-- Opening Marker --
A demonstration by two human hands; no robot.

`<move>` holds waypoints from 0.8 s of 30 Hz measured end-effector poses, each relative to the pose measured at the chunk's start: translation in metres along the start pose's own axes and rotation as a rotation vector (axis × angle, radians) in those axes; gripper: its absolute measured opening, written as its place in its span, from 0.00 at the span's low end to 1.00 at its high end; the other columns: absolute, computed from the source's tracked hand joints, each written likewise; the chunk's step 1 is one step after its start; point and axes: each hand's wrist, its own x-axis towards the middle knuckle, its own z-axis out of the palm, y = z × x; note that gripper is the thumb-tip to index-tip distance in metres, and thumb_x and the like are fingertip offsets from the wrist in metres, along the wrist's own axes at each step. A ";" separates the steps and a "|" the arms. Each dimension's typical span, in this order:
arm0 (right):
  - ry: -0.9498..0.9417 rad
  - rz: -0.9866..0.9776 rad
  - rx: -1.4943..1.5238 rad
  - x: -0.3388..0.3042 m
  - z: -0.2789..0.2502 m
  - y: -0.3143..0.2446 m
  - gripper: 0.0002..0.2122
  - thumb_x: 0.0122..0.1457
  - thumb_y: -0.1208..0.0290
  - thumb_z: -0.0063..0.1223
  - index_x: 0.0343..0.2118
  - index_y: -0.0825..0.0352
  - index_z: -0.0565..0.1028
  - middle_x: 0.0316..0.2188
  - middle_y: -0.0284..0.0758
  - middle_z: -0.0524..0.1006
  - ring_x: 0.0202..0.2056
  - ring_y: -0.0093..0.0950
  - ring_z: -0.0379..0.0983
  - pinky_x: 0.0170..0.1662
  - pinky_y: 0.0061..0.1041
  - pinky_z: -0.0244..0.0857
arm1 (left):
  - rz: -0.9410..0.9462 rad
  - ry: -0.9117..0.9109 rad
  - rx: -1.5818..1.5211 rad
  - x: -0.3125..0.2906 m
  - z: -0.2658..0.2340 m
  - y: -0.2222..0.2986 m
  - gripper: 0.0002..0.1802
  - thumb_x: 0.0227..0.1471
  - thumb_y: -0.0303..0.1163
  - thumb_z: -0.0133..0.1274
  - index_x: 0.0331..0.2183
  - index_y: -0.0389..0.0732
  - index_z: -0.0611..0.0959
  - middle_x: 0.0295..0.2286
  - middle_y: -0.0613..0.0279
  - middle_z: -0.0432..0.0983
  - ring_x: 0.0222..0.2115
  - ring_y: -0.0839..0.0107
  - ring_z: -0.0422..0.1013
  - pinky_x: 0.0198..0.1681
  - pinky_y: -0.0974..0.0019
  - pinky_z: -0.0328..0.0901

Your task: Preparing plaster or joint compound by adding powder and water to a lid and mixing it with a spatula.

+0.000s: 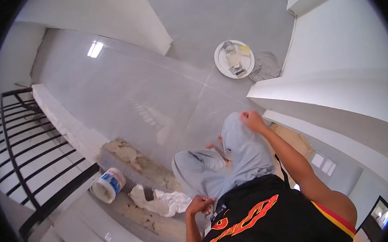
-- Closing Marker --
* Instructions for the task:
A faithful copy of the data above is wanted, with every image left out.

* Solved problem:
A demonstration by two human hands; no robot.

`<move>` holds waypoints from 0.8 s of 30 Hz measured end-effector poses, each relative to the pose measured at the chunk's start: translation in metres along the start pose's own axes and rotation as a rotation vector (axis × angle, radians) in those axes; gripper: its absolute measured opening, written as its place in its span, from 0.00 at the span's low end to 1.00 at its high end; the other columns: absolute, computed from the source's tracked hand joints, each written likewise; the chunk's step 1 is one step after its start; point and axes: each hand's wrist, its own x-axis towards the middle knuckle, its own z-axis out of the palm, y = z × x; note that gripper is the thumb-tip to index-tip distance in metres, and thumb_x and the like are fingertip offsets from the wrist in metres, along the wrist's own axes at each step. A ";" separates the steps and a "|" the arms. Each dimension's typical span, in this order:
arm0 (right):
  - ry: -0.9498..0.9417 rad
  - rz: -0.9866..0.9776 rad
  - rx: -1.4943..1.5238 rad
  - x: -0.3388..0.3042 m
  - z: -0.2789..0.2502 m
  - y: -0.3143..0.2446 m
  - gripper: 0.0002..0.2122
  - thumb_x: 0.0122..0.1457
  - thumb_y: -0.1208..0.0290
  - thumb_z: -0.0063..0.1223
  - index_x: 0.0343..0.2118
  - index_y: -0.0825..0.0352
  - index_z: -0.0565..0.1028
  - middle_x: 0.0316..0.2188
  - middle_y: -0.0284..0.0758
  - middle_z: -0.0524..0.1006
  - ring_x: 0.0202..0.2056
  - ring_y: -0.0093..0.0950
  - ring_z: -0.0379..0.0983
  - pinky_x: 0.0170..0.1662
  - pinky_y: 0.0061..0.1041
  - pinky_z: -0.0244..0.0857
arm1 (left):
  - rz: -0.9410..0.9462 rad
  - ry: -0.9117..0.9109 rad
  - rx: -1.5818..1.5211 rad
  - x: -0.3125..0.2906 m
  - z: -0.2658..0.2340 m
  - y: -0.2222..0.2986 m
  - gripper: 0.0002..0.1802
  - thumb_x: 0.0227..0.1471
  - thumb_y: -0.0303..0.1163
  - thumb_z: -0.0133..0.1274
  - index_x: 0.0331..0.2183
  - index_y: -0.0389..0.0732
  - index_z: -0.0611..0.0959
  - middle_x: 0.0295..0.2286
  - middle_y: -0.0613..0.0279
  - middle_z: -0.0432..0.0983
  - ring_x: 0.0222..0.2115
  - ring_y: -0.0839..0.0107
  - ring_z: -0.0422..0.1013
  - pinky_x: 0.0198..0.1681
  - pinky_y: -0.0974..0.0019
  - pinky_z: -0.0328..0.0901

Your task: Preparing plaster or joint compound by adding powder and water to a lid and mixing it with a spatula.

+0.000s: 

This concludes the output.